Researchers from Facebook's Connectivity Lab have developed a new technology that can one day make light-based wireless communications -- a far superior technology than the ones based on radio frequencies or microwaves -- a reality in the future.
The new technology can pave the way for fast optical wireless networks capable of delivering internet service to far-flung places.
"A large fraction of people don't connect to the internet because the wireless communications infrastructure is not available where they live, mostly in very rural areas of the world," said Tobias Tiecke, who led the research team.

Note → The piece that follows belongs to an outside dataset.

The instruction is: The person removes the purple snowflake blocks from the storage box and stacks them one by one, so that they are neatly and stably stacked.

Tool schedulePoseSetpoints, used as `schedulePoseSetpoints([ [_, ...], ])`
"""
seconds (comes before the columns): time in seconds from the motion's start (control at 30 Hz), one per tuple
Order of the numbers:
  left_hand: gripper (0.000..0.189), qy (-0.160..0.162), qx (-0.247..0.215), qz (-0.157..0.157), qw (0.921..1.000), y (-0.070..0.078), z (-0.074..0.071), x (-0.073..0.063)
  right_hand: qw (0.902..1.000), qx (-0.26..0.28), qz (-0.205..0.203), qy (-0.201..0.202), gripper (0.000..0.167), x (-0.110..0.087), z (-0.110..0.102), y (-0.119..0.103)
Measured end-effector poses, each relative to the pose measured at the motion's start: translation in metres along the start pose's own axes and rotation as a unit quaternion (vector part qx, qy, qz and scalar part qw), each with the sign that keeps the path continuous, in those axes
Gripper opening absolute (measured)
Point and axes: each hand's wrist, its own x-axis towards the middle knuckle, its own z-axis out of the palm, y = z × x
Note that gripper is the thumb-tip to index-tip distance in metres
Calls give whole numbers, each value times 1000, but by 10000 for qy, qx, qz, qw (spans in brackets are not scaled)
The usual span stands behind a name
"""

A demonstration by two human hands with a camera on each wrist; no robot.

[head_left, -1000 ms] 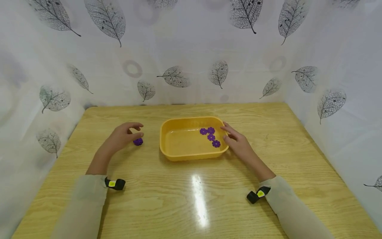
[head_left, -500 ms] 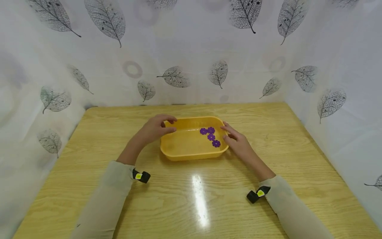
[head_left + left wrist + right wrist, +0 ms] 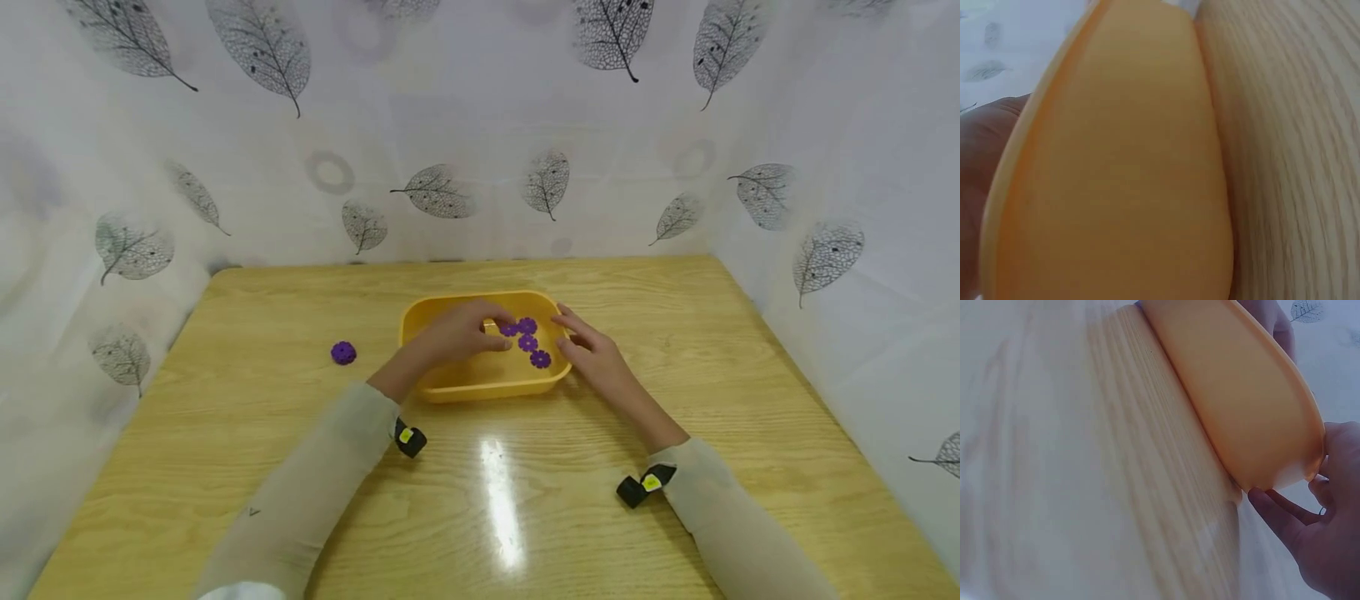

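The right hand (image 3: 600, 352) grips the end of a yellow plastic tray (image 3: 487, 391) on the table (image 3: 592, 525), while the left hand (image 3: 459, 333) hangs inside it, thumb and fingers parted, just beside four purple flower-shaped discs (image 3: 528, 342) that look light, thin and stiff, probably best pinched by their notched edges.

The left hand (image 3: 463, 335), one second ago at the purple ball (image 3: 343, 352), then at the yellow tray (image 3: 495, 390)'s left end, is now over this tray, near the purple flower pieces (image 3: 528, 342). The ball has become fully visible.
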Motion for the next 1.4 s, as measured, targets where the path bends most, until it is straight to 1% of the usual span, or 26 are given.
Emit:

Light-based wireless communication, also called free-space optical communications, offers a promising way to bring the internet to areas where optical fibres and cell towers can be challenging to deploy in a cost-effective way.
Using laser light to carry information across the atmosphere can potentially offer very high bandwidths and data capacity, but one of the primary challenges has been how to precisely point a very small laser beam carrying the data at a tiny light detector that is some distance away.
The Facebook researchers used fluorescent materials instead of traditional optics to collect light and concentrated it onto a small photodetector.
They combined this light collector, which featured 126 sq cm of surface that can collect light from any direction, with existing telecommunications technology to achieve data rates of more than 2 gigabits-per-second (Gbps).
"We demonstrated the use of fluorescent optical fibres that absorb one colour of light and emit another colour," Tiecke said.
"The optical fibres absorb light coming from any direction over a large area, and the emitted light travels inside the optical fibre, which funnels the light to a small, very fast photodetector," he added in a paper described in the journal Optica.
The new light collector uses plastic optical fibres containing organic dye molecules that absorb blue light and emit green light.
This setup replaces the classical optics and motion platform typically required to point the light to the collection area.
The fast speeds are possible because less than two nanoseconds lapse between the blue light absorption and the green light emission.
In addition, by incorporating a signal modulation method called orthogonal frequency division multiplexing, or OFDM, the researchers transmitted more than 2 Gbps despite the system's bandwidth of 100 MHz.